The study, “Effects of Chocolate Cyst Fluid on Endometrioma Cell Growth in Culture,” is published in the November issue of Fertility & Sterility, the journal of the American Society of Reproductive Medicine.
“This study demonstrates that the endometrioma cyst fluid stimulates proliferation of cultured human endometrioma cells,” said Shawky Z.A. Badawy, M.D., professor and chair of the Department of Obstetrics and Gynecology at the SUNY Health Science Center. “The findings from this study add to expanding experimental evidence that transforming growth factor beta 1 plays a role in the growth of ovarian endometriomas.”

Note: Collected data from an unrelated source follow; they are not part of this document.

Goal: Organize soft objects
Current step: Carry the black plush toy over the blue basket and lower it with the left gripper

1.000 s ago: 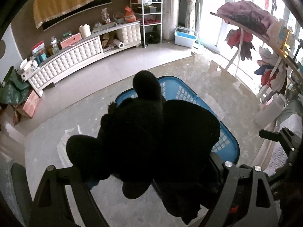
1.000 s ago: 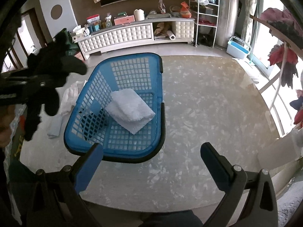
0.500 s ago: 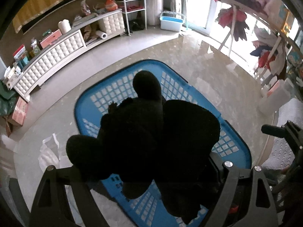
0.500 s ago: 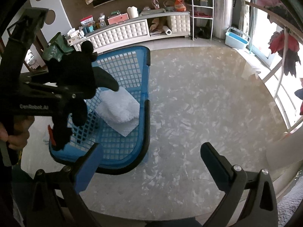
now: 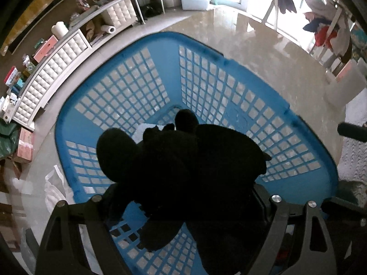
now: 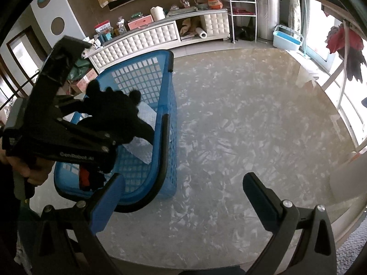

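Observation:
My left gripper point(image 5: 183, 197) is shut on a black plush toy point(image 5: 181, 167) and holds it over the inside of the blue laundry basket point(image 5: 229, 87). The right wrist view shows the left gripper point(image 6: 110, 142), the toy point(image 6: 117, 112) and the basket point(image 6: 169, 119) at the left. A folded white towel point(image 6: 143, 146) lies in the basket beneath the toy; a corner of it peeks out in the left wrist view point(image 5: 143, 129). My right gripper point(image 6: 181, 192) is open and empty above the bare floor, to the right of the basket.
A white tufted cabinet point(image 6: 146, 39) with clutter on top runs along the far wall. A wire shelf point(image 6: 240, 6) and a light blue tub point(image 6: 287, 37) stand at the back right. Clothes hang on a rack point(image 6: 348, 41) at the right. White cloth point(image 5: 55, 190) lies on the floor left of the basket.
My left gripper has moved forward and down with the toy, from beside the basket to above its inside. The right gripper has swung a little to the right and stays open.

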The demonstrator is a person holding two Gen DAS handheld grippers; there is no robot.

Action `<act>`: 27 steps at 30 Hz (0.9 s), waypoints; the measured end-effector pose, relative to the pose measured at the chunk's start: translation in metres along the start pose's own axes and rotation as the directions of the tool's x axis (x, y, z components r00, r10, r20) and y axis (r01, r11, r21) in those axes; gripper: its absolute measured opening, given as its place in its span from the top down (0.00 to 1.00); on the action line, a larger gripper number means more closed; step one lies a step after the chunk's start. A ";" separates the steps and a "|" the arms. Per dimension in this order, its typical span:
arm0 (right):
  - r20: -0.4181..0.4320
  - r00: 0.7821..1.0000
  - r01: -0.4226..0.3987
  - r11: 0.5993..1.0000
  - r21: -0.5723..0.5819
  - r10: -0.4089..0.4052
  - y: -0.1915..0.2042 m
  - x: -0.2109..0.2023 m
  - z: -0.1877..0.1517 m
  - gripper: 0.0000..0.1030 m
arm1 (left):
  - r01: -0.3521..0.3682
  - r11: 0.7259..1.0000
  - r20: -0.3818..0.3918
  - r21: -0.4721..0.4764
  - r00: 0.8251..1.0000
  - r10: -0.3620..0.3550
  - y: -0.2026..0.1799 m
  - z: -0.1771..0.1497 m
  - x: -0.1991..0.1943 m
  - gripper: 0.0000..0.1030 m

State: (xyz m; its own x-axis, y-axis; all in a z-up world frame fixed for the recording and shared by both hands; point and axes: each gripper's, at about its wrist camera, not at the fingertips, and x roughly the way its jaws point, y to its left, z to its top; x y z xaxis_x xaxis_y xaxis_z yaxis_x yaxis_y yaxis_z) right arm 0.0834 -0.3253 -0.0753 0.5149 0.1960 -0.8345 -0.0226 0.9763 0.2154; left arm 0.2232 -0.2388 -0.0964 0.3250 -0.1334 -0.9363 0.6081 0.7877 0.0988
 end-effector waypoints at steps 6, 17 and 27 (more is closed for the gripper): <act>-0.013 1.000 -0.012 1.000 0.005 0.012 0.000 0.006 0.004 0.00 | 0.006 1.000 -0.044 0.031 0.999 -0.005 -0.006 0.001 0.012 0.17; -0.028 0.999 -0.017 1.000 0.012 0.018 -0.002 0.010 0.007 0.00 | -0.006 0.998 -0.073 0.057 0.997 0.010 -0.008 0.000 0.016 0.17; -0.035 0.999 -0.023 1.000 0.019 0.024 -0.003 0.014 0.014 0.00 | -0.033 0.996 -0.108 0.086 0.993 0.042 -0.008 0.000 0.020 0.17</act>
State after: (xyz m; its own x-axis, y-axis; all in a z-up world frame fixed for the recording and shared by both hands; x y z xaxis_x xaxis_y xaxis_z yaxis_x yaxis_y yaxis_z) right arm 0.1029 -0.3269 -0.0807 0.4844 0.2223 -0.8461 -0.0179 0.9695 0.2445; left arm 0.2248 -0.2481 -0.1163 0.2700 -0.0343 -0.9622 0.6568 0.7373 0.1580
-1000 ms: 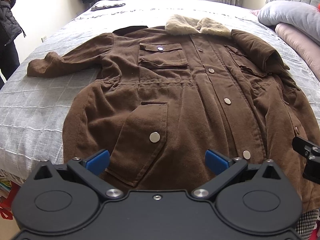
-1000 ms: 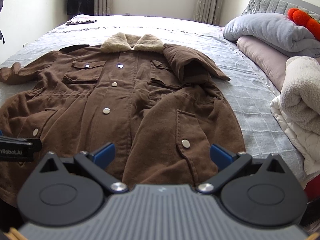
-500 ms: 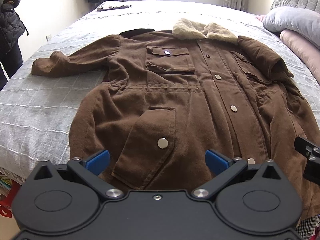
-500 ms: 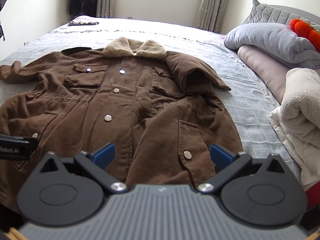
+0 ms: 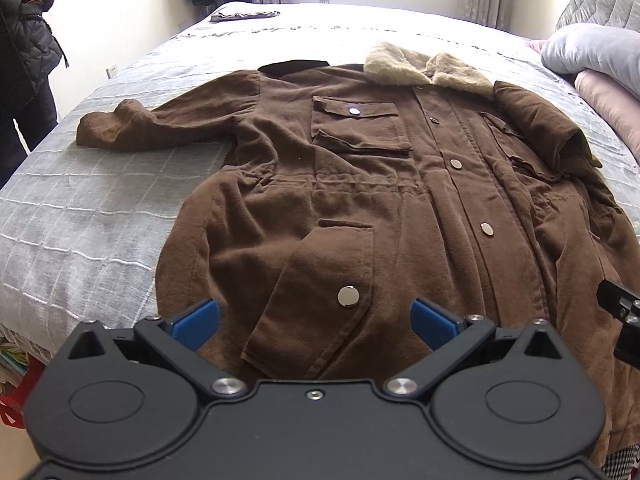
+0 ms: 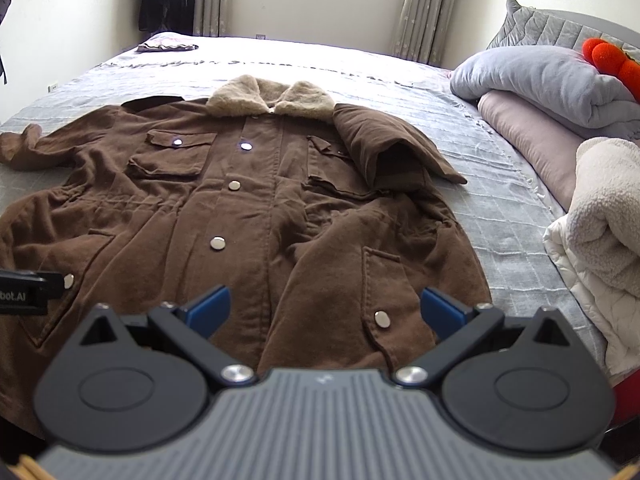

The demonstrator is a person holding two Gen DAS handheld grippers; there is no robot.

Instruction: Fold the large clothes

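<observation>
left hand-held gripper [image 5: 314, 318] and right hand-held gripper [image 6: 326, 308]: wide open, empty; brown coat [image 5: 400, 208] on bed [image 5: 100, 200]: likely heavy, soft; grip hem corners.

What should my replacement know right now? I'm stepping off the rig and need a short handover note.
Left tongs: open, holding nothing, over the coat's hem near the lower pocket.
Right tongs: open, holding nothing, over the hem on the other side.
Brown coat: face up on the bed, buttoned, fleece collar at the far end.
Done: one sleeve lies folded over the chest.
Left: the other sleeve lies stretched out sideways; fold it in, then fold the body.
</observation>
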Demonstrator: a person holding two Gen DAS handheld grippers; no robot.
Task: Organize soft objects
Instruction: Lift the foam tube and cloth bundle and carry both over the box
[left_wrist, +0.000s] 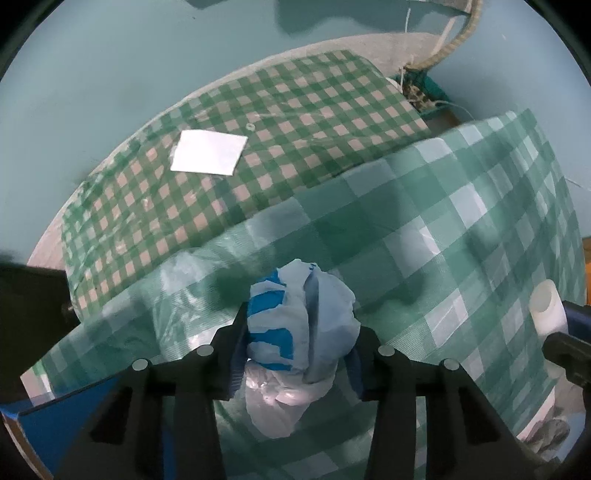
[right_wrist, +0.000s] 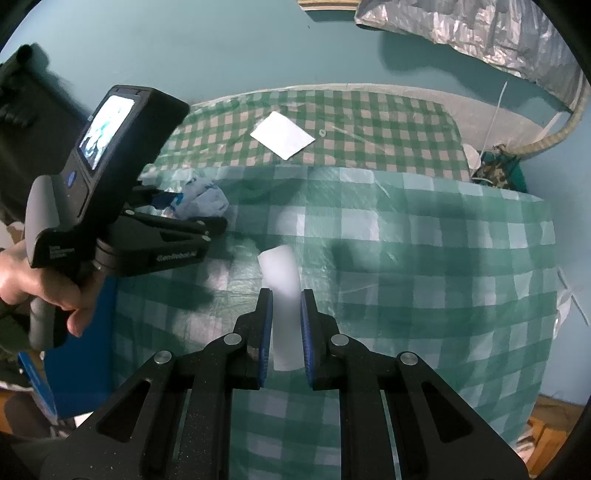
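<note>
Crinkled blue-and-white plastic bag (left_wrist: 299, 325) bulges between the left gripper (left_wrist: 301, 343) pads, clamped tight. Right gripper (right_wrist: 287, 325) pinches a smooth white foam cylinder (right_wrist: 281, 291) above the glossy green-checked tabletop (right_wrist: 424, 258).

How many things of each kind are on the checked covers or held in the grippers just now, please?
Crumpled bags: 1, the blue-and-white bag in the left gripper.
White rolls: 1, the roll in the right gripper.
White squares: 1, the square on the far cover.
Total: 3

right tool (right_wrist: 286, 328) gripping white roll (right_wrist: 281, 291) (blurred)
</note>
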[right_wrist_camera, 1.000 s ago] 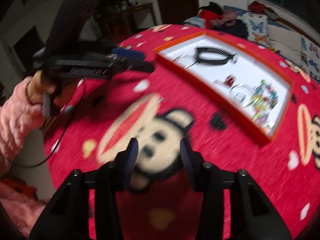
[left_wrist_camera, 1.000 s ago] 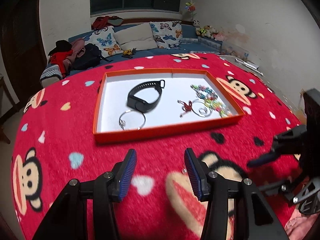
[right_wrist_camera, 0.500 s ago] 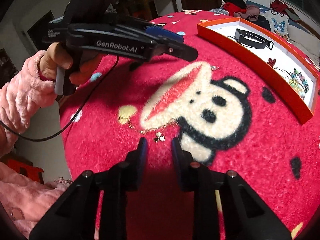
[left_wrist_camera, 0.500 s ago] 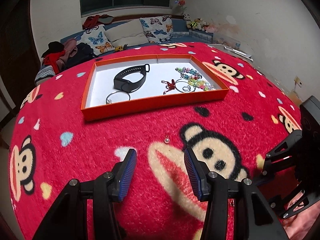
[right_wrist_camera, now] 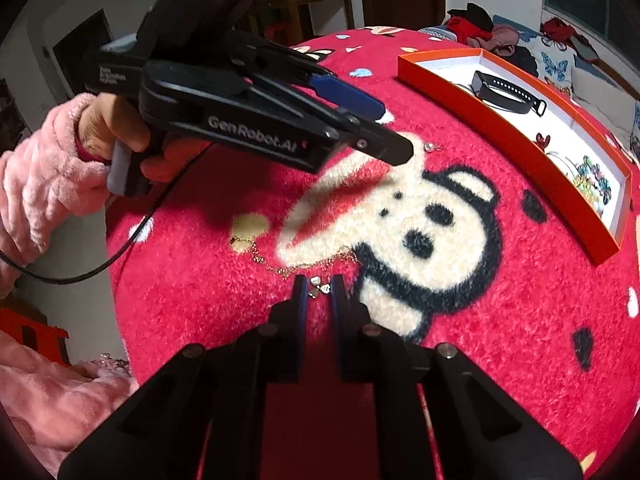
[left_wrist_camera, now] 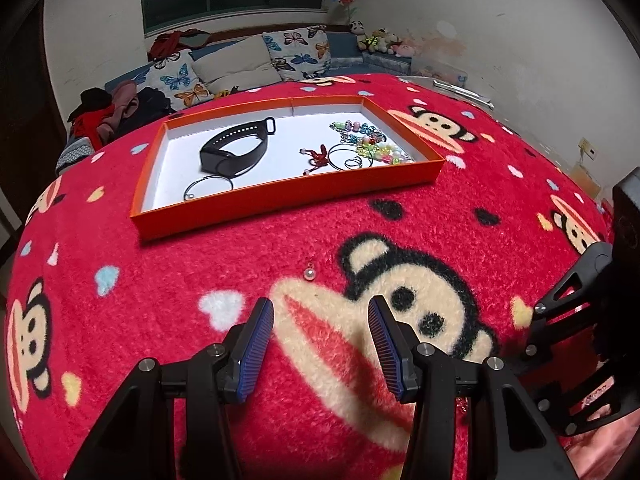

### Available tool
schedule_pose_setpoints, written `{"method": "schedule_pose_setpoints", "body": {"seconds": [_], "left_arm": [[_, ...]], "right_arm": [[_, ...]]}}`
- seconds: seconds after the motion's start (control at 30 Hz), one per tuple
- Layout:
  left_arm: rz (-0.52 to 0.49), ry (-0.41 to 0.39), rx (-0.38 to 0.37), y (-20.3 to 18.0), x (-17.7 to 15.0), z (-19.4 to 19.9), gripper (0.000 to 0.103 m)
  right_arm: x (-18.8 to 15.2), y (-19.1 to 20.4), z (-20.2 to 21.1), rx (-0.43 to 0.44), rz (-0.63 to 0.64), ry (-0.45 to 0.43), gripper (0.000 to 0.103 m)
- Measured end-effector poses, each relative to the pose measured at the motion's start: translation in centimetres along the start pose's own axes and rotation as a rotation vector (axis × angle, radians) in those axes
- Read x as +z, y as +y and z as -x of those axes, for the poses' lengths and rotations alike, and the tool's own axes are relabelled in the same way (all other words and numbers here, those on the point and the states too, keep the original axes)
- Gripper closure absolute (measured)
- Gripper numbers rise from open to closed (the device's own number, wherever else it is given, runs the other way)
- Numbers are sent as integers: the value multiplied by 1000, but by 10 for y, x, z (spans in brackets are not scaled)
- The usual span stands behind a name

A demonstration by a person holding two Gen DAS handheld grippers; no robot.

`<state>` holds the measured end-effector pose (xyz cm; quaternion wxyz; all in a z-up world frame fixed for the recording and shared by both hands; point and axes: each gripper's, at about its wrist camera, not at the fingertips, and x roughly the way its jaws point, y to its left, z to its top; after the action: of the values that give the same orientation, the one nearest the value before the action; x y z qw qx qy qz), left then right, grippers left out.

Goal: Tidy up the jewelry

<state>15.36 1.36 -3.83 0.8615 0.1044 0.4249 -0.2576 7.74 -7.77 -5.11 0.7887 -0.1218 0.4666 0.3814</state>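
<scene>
An orange tray [left_wrist_camera: 280, 200] holds a black watch band [left_wrist_camera: 234, 150], a wire bangle [left_wrist_camera: 208, 188], a red charm [left_wrist_camera: 318, 156] and coloured beads [left_wrist_camera: 372, 146]. The tray also shows in the right wrist view [right_wrist_camera: 520, 148]. A pearl earring [left_wrist_camera: 309, 274] lies on the red blanket ahead of my open, empty left gripper [left_wrist_camera: 320, 340]. A gold chain [right_wrist_camera: 288, 260] lies on the blanket. My right gripper [right_wrist_camera: 319, 290] is nearly closed around the chain's pendant [right_wrist_camera: 320, 286]; the jaws stand a narrow gap apart.
The red monkey-print blanket [left_wrist_camera: 400, 280] covers the round table. The left gripper's body [right_wrist_camera: 256, 120] hangs above the blanket in the right wrist view, held by a pink-sleeved hand [right_wrist_camera: 48, 176]. A sofa with pillows [left_wrist_camera: 240, 60] stands behind.
My right gripper moved down to the gold chain and narrowed its jaws around the pendant. My left gripper drew back from the tray and stays open.
</scene>
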Motion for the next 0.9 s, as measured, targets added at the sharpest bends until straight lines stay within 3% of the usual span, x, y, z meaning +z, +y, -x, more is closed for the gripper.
{"method": "schedule_pose_setpoints", "body": {"seconds": [0.13,0.33,0.53,0.67,0.9], "left_arm": [[-5,-1,3,-1,5,-11,51],[-6,15,-3,2,15,-33,76],[-13,8,2,3,21,-45,82],[-17,3,21,3,23,-49,94],[20,-24,-1,6,23,-36,96]], "right_arm": [[-4,-9,8,2,-20,-5,92],[-7,-27,28,-12,-73,-29,92],[-5,-42,48,-32,-113,-72,92],[1,-48,62,-44,-130,-109,92],[24,-57,94,-48,-142,-216,92]]}}
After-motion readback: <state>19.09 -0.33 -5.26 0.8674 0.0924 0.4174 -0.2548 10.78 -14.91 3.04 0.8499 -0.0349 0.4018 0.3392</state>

Endometriomas are often called chocolate cysts because the fluid inside looks like chocolate. The cysts are progressive lesions that frequently cause the ovary to adhere to surrounding structures such as the pelvic wall, broad ligament and even loops of bowel.
Normally, natural killer cells attack foreign cells such as those in ovarian cysts, but the natural killer cell activity decreases in women with endometriosis, Dr. Badawy said.
“We hypothesize that transforming growth factor beta 1 in endometrioma fluid leads to continued enlargement of endometriomas by decreasing natural killer cell activity,” said Dr. Badawy. “Transforming growth factor beta 1 likely leads to increased blood flow and fibrin deposits around endometriomas. This may cause these cysts to adhere to surrounding tissues.”
About one of every four women suffers from endometriosis during her reproductive years. This painful, recurring disease is the leading cause of infertility among women. It occurs when the mucus membrane lining of the uterus grows outside the uterus in the fallopian tubes, ovaries and intestines.
Dr. Badawy’s previous research on endometriosis has shown that endometriosis is an autoimmune disease, that antibodies form in the peritoneal fluid of women with endometriosis, and that laparoscopic laser surgery is a more effective treatment for endometriosis than medication.
The SUNY Health Science Center at Syracuse is one of 125 academic health centers in the nation and one of four health science centers in the State University of New York system. The SUNY Health Science Center serves as central New York’s regional referral center for professional education, patient care and biomedical research. It consists of the colleges of medicine, graduate studies, nursing and health professions, the 350-bed University Hospital, and more than 80 specialty clinics.